Eight years ago the company bought the rights to one of 13 blocks, containing 1 per cent of Thar’s 175 billion tonne coal reserves. To work on coal extraction, Engro formed the country’s biggest ever public-private partnership, the Sindh Engro Coal Mining Company (SECMC), in which it digs and the state provides infrastructure. With no other competitor in sight, SECMC began work last year.

However, environmentalists disagree with the planned coal extractions citing its harmful effects to the environment and stress that renewable and more environmentally friendly and cost-effective sources like solar power should be exploited instead.

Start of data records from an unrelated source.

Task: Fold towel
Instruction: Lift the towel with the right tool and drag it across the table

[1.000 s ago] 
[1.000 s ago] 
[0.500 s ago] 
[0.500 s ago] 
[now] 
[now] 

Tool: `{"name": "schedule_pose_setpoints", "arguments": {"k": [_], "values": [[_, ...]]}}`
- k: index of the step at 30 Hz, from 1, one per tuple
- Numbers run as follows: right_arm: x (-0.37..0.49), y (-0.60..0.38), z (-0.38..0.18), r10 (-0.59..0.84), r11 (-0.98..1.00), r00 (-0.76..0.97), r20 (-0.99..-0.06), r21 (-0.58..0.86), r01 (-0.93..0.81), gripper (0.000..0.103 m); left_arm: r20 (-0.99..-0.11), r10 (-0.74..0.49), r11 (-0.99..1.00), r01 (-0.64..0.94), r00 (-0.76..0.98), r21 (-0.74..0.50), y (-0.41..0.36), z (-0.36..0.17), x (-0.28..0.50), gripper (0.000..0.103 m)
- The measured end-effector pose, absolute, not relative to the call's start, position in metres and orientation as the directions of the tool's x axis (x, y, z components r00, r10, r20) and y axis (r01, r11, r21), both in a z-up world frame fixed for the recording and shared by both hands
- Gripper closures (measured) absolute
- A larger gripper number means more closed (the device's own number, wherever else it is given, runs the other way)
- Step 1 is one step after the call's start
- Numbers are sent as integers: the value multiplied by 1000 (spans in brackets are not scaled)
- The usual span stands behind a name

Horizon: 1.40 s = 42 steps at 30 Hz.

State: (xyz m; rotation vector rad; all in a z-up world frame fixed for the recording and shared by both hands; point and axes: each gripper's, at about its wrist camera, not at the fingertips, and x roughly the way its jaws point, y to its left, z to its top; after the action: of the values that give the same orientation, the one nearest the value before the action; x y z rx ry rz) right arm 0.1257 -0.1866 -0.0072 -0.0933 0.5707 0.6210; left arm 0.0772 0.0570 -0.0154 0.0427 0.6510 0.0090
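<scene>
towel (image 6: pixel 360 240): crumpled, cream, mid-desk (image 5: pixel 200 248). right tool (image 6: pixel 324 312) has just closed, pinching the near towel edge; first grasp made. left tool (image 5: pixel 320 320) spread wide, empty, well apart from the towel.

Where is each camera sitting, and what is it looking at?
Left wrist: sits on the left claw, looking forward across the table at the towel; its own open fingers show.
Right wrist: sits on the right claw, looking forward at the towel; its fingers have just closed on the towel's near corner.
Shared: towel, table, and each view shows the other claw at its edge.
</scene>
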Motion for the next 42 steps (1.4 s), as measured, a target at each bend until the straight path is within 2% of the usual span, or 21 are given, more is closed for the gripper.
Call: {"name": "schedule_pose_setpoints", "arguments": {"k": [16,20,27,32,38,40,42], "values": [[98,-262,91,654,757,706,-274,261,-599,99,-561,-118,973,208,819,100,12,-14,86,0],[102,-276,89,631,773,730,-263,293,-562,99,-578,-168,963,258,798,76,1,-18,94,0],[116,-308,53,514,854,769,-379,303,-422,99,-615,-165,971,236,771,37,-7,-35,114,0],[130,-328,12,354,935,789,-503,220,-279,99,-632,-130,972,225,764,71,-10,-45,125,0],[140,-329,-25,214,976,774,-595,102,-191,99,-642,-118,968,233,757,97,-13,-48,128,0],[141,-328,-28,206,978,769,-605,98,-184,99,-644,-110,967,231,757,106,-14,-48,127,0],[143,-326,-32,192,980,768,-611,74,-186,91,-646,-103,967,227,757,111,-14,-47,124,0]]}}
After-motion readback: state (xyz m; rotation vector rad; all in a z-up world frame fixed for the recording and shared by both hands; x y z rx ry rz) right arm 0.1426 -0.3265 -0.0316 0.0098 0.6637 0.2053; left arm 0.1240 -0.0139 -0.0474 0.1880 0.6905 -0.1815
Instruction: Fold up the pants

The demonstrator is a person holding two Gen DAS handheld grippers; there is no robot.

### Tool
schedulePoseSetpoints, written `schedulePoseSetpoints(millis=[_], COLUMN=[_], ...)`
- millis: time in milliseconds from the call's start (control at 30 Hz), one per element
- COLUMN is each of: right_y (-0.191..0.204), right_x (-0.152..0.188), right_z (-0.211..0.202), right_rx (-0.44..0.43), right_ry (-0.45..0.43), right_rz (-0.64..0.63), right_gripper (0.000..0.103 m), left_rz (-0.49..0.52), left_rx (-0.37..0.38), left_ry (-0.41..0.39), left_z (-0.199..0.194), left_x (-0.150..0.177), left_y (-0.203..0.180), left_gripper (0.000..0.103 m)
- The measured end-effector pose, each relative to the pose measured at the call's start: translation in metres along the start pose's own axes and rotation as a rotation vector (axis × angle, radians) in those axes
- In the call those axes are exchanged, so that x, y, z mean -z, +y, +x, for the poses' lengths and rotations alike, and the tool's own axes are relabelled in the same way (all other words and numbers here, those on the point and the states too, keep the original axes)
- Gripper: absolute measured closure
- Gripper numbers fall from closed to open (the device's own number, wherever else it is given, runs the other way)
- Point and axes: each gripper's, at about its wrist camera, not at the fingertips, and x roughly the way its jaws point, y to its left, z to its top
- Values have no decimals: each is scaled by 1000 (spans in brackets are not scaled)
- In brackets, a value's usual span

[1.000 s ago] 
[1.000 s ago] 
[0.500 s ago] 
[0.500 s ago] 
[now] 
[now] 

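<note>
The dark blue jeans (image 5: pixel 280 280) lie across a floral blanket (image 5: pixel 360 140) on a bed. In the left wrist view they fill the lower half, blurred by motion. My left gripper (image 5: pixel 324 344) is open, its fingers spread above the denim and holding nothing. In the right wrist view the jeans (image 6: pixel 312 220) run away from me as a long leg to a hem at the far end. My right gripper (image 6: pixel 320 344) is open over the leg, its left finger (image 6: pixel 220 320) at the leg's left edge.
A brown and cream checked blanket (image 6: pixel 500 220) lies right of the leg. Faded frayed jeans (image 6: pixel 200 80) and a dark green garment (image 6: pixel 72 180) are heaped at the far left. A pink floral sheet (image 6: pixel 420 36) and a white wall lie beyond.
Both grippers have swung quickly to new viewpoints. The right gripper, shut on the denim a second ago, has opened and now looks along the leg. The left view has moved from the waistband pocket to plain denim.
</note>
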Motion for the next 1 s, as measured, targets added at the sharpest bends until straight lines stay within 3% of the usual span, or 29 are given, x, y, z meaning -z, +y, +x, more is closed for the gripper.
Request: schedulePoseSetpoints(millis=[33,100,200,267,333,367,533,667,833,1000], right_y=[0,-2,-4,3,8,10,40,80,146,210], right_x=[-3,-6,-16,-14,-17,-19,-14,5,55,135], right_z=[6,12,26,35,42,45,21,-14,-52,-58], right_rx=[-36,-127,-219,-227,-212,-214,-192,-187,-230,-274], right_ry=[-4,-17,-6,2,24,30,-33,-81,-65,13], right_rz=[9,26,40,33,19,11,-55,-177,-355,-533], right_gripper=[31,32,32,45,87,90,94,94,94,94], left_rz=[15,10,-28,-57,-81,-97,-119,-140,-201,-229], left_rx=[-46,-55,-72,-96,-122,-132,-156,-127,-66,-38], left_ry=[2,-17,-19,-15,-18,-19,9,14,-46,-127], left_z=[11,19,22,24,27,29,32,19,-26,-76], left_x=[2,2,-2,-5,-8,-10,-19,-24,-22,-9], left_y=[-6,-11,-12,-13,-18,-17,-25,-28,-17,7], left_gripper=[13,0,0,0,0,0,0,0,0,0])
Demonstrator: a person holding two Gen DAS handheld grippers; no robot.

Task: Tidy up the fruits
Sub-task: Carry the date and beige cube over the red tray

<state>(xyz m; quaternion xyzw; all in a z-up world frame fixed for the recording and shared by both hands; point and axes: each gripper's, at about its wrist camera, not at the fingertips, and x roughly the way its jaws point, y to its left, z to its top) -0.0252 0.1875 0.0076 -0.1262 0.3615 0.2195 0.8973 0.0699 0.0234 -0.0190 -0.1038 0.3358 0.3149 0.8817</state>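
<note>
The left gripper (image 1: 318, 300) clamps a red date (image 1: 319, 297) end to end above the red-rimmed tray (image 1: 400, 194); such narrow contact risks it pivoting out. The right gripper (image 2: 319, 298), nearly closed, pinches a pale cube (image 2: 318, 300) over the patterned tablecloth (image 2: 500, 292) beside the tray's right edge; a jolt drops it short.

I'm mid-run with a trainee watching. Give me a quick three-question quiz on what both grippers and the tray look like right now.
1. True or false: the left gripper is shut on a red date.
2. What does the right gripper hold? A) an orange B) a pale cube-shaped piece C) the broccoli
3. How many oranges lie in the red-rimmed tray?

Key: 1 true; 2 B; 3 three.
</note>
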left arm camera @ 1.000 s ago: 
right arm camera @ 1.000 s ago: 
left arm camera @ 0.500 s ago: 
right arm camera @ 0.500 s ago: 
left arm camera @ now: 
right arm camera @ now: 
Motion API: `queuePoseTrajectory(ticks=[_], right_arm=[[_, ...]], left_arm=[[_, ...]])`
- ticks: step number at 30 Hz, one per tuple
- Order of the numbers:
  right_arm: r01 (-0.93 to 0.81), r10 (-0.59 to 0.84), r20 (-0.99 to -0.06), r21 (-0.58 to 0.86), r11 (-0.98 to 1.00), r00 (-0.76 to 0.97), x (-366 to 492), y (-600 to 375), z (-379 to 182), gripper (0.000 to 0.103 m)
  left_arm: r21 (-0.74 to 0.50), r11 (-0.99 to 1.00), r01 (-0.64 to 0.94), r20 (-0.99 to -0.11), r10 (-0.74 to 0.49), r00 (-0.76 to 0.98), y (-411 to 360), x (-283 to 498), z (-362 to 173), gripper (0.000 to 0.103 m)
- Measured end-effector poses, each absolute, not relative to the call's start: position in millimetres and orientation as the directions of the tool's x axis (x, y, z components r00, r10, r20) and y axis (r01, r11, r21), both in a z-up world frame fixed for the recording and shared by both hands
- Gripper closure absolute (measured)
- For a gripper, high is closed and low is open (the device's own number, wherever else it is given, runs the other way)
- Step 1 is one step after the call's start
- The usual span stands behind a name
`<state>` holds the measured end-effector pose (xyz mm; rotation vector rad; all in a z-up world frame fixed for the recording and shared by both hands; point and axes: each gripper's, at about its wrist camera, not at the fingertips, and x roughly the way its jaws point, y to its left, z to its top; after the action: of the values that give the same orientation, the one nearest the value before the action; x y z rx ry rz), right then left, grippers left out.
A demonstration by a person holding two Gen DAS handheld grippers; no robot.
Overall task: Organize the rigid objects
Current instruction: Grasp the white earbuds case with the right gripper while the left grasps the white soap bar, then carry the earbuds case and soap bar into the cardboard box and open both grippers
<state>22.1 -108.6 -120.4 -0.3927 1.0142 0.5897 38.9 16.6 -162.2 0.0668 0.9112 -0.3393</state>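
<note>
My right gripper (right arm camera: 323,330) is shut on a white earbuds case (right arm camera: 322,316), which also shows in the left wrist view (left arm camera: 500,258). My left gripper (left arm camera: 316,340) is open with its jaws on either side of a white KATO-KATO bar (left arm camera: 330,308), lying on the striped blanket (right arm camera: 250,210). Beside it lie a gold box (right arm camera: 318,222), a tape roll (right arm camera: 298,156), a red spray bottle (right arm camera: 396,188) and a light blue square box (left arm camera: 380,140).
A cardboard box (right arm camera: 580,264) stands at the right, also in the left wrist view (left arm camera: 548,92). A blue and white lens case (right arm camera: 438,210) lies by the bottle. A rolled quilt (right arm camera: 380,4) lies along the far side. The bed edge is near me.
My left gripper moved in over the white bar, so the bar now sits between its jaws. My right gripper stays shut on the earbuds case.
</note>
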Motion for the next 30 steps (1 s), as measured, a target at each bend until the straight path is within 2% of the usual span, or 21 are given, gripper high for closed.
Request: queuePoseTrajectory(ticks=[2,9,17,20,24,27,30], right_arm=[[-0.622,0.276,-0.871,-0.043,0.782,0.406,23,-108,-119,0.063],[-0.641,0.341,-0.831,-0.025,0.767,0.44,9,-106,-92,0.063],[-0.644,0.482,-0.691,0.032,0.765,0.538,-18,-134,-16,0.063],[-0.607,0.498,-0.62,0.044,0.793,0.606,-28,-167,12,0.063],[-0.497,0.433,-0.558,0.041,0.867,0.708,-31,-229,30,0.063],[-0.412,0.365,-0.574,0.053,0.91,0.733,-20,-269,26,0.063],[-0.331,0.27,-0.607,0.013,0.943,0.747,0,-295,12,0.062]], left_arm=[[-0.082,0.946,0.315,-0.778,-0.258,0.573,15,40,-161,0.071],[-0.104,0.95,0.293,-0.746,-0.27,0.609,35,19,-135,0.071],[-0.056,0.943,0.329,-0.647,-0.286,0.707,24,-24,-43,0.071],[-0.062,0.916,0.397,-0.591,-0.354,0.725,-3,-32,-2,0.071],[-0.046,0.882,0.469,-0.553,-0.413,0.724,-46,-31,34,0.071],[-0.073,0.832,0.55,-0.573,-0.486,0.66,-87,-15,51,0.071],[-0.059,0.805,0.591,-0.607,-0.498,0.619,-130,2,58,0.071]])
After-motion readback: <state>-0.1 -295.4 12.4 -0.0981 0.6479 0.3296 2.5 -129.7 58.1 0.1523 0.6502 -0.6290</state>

“To such qualms, the government offers three rejoinders. First, severe power shortages have long blighted the nation, and renewable sources cannot offer the daylong, year-round power it needs. Second, coal accounts for less than one per cent of current generation, compared with 70 per cent in neighbouring India and China. And third, domestic coal would allow the country to forgo expensive imports of the fuel for newly built power stations, a drain on fast-dwindling foreign-exchange reserves,” stated The Economist.

The project is a part of the infrastructure projects under China-Pakistan Economic Corridor (CPEC) and hence has China’s backing. Engro has completely relied on Chinese financing for this project as most western banks refused. It is important to note here that, China is moving away from non-renewable sources of energy at home, while it is promoting the same in Pakistan. “Handling the extraction at Thar is the China Machinery Engineering Corporation, a state-owned firm with expertise beyond Pakistan’s reach,” reported the Economist.

The company is expected to reach the coal by mid-2018, which will feed a power station owned by Engro and three others owned by SECMC partners. According to The Economist, these power stations will produce one-fifth of the country’s electricity for the next 50 years, and Engro looks set to financially benefit from the deal.